Went to ER a month ago with a stone found on CT scan. Pain at that time was intense and in the lower left abdomen. Since first day pain has been decreasing. CT scan a month ago showed it was about to drop into the bladder. I am seeing a urologist, wants me to do an IVP next week. (I hate IVs.)The pain/burning now is mild and is only felt during the last two seconds of urination, somehere in the urinary tract, not in the penis or any place low like that.
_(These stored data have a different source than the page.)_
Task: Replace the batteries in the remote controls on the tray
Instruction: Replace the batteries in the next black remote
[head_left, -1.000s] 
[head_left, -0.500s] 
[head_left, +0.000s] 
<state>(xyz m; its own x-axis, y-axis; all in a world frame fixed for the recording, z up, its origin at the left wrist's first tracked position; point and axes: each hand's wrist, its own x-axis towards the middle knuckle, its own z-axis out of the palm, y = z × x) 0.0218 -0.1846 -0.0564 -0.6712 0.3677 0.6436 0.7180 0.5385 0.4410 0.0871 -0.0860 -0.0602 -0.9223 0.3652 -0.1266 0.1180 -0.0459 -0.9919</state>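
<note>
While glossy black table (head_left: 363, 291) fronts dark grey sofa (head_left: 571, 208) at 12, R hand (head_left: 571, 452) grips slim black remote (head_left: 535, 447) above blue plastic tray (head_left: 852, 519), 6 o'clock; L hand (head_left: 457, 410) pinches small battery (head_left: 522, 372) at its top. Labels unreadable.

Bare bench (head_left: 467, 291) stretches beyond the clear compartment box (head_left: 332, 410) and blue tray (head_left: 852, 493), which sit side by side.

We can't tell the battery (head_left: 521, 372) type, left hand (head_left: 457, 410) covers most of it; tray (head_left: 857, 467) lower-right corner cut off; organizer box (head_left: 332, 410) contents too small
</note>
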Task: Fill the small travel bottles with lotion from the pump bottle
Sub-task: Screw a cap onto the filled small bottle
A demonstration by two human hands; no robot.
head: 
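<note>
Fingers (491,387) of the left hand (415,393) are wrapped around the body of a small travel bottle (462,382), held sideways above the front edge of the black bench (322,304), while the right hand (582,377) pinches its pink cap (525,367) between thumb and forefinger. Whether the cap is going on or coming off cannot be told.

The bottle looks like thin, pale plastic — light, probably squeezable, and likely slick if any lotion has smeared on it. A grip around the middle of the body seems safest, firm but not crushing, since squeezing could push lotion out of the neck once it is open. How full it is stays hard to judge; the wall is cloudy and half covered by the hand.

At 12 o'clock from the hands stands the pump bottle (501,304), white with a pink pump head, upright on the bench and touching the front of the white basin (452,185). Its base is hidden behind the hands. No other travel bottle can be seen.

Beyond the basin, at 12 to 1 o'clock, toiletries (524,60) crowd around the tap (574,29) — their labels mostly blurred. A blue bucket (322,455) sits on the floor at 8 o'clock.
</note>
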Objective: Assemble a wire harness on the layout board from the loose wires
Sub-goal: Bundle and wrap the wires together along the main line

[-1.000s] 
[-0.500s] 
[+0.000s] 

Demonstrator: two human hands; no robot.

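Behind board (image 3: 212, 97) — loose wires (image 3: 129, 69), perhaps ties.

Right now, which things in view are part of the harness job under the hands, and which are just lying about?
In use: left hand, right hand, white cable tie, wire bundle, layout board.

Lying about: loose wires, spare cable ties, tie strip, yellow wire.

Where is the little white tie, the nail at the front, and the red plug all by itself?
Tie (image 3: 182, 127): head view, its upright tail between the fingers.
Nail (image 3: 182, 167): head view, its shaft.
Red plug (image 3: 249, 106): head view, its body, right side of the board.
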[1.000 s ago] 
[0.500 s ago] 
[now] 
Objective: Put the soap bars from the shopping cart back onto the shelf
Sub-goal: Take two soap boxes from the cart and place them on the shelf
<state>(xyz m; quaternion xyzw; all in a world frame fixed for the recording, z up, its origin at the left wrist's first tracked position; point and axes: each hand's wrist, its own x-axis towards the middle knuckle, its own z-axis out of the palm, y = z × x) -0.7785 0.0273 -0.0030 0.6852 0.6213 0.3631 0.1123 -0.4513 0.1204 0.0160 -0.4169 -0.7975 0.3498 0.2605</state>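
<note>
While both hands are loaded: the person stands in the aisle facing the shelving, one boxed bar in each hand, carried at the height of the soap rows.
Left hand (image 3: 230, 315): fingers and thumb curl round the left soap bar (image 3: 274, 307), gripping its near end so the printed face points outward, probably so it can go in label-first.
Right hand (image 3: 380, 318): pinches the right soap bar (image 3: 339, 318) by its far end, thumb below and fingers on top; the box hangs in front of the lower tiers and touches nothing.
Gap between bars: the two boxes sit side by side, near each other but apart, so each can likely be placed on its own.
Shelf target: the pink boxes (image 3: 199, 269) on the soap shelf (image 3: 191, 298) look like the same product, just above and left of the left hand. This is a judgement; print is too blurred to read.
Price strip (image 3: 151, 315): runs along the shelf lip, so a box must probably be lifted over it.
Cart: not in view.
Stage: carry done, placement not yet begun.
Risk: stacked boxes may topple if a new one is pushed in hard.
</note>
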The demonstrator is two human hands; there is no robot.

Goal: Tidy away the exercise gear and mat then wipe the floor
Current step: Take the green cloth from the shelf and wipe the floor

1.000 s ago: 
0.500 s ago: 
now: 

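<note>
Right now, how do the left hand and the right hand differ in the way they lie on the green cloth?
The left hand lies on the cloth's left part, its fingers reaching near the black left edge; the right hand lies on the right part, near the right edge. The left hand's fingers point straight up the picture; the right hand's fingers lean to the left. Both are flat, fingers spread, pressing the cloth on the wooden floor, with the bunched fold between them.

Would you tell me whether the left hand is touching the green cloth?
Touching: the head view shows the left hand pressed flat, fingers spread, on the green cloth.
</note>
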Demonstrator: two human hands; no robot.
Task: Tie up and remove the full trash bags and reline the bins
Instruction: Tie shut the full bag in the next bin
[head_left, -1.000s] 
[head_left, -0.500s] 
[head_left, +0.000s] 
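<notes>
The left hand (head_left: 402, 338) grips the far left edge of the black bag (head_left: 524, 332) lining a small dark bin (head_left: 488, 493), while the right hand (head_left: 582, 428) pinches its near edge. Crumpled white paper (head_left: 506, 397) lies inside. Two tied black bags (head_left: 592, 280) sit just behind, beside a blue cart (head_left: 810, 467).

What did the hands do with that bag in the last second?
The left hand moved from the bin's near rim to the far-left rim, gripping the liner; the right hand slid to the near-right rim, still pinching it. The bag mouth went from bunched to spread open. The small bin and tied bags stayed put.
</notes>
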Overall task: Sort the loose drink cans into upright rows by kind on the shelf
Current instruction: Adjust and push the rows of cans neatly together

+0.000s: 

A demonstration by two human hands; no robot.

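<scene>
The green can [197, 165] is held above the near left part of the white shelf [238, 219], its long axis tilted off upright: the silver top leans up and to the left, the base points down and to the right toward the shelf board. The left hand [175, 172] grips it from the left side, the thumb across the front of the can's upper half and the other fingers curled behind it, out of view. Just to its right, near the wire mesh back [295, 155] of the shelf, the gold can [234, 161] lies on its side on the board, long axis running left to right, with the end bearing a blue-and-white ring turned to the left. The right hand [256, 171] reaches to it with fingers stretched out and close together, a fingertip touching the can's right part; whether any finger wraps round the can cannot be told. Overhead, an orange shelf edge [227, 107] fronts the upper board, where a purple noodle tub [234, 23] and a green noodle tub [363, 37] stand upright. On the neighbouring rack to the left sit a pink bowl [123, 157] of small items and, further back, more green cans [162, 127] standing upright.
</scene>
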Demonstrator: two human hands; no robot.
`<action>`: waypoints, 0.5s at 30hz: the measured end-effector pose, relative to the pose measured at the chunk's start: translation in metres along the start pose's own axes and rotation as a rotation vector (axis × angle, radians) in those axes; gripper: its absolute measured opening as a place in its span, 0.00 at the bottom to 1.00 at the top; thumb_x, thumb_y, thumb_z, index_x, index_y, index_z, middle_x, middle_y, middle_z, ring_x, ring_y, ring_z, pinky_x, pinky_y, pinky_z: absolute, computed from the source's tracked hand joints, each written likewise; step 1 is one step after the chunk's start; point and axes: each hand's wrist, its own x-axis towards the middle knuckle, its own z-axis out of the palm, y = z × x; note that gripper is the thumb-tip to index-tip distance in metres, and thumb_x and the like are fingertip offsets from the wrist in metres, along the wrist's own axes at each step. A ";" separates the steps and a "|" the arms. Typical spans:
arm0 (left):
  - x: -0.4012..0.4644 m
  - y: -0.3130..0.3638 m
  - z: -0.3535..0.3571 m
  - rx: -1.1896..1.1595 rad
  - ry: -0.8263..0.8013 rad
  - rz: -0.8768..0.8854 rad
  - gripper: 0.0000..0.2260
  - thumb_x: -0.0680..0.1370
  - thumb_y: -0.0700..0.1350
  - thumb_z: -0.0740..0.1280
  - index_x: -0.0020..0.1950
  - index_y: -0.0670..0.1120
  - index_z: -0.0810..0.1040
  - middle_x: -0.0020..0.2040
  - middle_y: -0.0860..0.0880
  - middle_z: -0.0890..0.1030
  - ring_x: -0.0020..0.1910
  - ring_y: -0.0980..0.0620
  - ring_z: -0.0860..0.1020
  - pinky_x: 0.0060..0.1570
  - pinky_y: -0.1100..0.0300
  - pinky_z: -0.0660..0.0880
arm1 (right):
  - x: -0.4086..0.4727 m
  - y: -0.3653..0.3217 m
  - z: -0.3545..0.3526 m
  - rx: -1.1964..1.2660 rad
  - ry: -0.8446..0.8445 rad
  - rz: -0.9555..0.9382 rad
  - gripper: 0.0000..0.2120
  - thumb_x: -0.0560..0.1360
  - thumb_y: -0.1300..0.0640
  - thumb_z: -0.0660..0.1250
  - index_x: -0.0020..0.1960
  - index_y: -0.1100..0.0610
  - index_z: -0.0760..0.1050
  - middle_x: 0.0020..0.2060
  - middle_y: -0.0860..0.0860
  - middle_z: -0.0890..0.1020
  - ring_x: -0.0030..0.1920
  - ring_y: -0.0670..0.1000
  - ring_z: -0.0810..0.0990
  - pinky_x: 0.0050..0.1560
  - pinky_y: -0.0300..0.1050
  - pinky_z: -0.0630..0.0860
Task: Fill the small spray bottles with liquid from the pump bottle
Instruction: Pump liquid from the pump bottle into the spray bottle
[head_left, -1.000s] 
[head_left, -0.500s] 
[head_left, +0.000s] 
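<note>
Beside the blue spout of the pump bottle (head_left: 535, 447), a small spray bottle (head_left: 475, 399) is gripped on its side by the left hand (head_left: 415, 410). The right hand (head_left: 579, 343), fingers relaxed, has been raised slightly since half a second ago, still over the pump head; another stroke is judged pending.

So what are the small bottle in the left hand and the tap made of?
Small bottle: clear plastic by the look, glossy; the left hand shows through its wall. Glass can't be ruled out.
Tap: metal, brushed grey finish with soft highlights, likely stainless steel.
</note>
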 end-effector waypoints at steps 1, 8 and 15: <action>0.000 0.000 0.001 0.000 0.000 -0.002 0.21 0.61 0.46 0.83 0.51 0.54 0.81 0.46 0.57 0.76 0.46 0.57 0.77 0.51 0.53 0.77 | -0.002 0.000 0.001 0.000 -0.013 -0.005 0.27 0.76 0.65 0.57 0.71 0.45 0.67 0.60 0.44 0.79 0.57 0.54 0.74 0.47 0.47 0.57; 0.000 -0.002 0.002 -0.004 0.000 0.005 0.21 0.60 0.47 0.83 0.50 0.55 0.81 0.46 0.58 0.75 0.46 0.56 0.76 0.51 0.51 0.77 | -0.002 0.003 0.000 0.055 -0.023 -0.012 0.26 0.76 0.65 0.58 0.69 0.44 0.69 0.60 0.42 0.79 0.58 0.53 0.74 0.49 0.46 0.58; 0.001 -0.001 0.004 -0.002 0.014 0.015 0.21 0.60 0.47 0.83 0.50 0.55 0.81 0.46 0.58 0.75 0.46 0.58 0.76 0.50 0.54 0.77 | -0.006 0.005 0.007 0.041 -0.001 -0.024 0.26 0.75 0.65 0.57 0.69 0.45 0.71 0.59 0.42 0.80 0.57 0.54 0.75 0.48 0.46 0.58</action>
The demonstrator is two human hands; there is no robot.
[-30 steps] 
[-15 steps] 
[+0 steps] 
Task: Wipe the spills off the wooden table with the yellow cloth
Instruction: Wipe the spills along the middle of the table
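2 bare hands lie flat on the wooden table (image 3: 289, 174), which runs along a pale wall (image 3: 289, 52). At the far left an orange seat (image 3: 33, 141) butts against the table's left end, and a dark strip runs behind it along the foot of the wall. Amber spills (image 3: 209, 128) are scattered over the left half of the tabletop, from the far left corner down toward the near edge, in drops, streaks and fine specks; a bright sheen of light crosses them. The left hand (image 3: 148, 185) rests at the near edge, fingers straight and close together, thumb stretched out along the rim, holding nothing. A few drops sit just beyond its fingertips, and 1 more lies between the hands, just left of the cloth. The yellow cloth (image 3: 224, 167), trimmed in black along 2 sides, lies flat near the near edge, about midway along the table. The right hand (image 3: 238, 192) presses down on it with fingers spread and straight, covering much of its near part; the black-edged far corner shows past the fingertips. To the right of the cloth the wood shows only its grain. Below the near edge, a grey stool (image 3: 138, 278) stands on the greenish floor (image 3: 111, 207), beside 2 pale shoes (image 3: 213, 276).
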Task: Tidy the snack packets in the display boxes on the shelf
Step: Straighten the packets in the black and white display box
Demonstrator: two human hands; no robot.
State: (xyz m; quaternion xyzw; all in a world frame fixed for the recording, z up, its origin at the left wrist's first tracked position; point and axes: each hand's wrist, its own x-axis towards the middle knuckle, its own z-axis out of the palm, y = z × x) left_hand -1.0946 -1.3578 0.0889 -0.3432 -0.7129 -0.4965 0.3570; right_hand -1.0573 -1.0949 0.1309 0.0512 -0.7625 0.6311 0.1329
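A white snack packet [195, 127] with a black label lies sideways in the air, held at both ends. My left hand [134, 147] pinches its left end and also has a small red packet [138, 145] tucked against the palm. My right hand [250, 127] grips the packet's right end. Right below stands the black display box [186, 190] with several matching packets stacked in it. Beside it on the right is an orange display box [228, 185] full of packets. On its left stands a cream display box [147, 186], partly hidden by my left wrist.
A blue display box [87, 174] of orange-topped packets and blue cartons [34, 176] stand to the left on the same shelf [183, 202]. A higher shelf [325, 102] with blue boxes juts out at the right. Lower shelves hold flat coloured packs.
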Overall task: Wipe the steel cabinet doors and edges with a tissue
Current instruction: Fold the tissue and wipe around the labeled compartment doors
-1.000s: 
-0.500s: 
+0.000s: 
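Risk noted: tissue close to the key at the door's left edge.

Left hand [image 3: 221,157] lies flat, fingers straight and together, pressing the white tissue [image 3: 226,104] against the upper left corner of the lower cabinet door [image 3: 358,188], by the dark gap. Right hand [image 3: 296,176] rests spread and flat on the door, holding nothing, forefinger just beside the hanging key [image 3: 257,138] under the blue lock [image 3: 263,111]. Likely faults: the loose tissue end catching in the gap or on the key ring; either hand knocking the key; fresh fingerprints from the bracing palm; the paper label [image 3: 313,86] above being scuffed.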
Is that any help or indication where the stone might be?


Since the stone was "about to drop into the bladder", it is most likely still in the same place.  This can cause some bladder irritation.  Once in the bladder, most stones have no immediate symptoms.

We rarely use IVP's anymore even though it's a good way to see exactly what is going on.  Usually, we do a plain x-ray called a KUB at the time of the CT scan.  If we can see the stone at that time, then we can easily follow it later just by repeating the KUB x-ray.

You can ask your urologist about avoiding the IVP and just doing a plan x-ray and maybe an ultrasound.  This may be sufficient to determine what is happening.

In general, smaller stones (4 mm and smaller) have a 90% chance of passing while stones 8 mm or larger are unlikely to pass without surgery.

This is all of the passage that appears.